◆ **What the task requires**
Below, find each line holding "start" and state how many there are, using the number alone.

◆ **Information supplied**
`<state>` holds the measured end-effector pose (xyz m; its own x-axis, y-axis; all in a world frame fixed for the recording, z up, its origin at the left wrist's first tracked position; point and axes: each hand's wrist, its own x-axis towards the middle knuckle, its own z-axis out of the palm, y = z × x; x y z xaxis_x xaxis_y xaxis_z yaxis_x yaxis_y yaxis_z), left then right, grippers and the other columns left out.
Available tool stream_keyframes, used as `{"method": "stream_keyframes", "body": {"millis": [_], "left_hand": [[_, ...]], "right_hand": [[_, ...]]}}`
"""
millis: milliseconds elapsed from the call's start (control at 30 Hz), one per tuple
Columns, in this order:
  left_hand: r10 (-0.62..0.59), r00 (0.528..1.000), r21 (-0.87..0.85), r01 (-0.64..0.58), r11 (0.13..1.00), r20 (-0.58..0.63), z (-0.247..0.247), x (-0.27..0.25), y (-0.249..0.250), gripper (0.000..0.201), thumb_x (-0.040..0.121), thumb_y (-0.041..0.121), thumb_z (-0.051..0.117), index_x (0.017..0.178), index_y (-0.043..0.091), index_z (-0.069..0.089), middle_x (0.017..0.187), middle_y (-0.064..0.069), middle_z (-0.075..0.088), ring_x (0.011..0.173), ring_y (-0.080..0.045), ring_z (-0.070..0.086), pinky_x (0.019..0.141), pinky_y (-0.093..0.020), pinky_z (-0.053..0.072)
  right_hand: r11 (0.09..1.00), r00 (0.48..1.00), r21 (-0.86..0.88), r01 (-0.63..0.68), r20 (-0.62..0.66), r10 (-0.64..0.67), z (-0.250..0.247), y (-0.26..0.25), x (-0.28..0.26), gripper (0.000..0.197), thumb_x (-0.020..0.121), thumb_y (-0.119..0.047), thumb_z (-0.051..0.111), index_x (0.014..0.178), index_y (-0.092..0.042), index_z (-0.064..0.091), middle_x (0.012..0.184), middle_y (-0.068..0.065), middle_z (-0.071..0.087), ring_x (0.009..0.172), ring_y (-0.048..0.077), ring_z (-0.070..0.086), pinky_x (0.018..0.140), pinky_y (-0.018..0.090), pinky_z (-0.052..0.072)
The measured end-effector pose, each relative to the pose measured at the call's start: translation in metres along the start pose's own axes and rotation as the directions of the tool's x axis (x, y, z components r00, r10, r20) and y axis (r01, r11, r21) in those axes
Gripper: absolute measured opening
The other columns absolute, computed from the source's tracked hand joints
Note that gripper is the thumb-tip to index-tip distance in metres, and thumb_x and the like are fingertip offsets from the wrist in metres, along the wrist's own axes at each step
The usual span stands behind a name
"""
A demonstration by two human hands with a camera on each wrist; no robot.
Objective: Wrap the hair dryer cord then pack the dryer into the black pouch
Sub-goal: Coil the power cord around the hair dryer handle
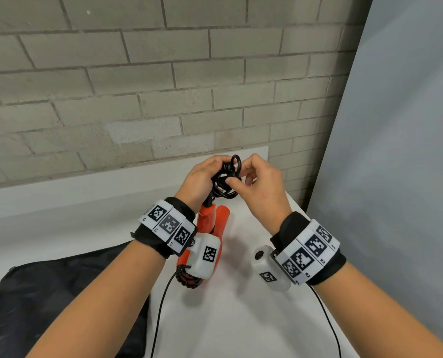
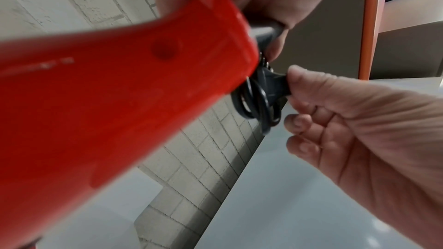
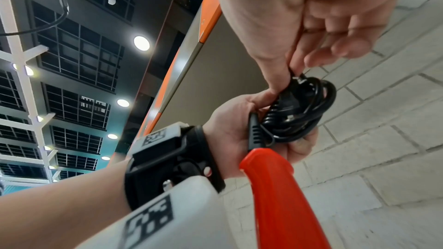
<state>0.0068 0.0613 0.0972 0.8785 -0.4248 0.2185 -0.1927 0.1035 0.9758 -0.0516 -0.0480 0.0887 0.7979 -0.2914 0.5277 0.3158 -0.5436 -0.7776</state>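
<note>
Cord-wrapping is nearly done: the left hand (image 1: pixel 202 177) curls around the coiled black rubber cord (image 3: pixel 299 111) bunched at the handle end of the orange plastic hair dryer (image 1: pixel 210 223), while the right hand (image 1: pixel 259 182) pinches the plug end against the coil. Next, tucking that end calls for a firm hold. The black fabric pouch (image 1: pixel 60 293) lies on the white counter (image 1: pixel 241 319), below the fingers.
</note>
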Motion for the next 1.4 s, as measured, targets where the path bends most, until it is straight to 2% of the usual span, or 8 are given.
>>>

◆ **Exercise response**
2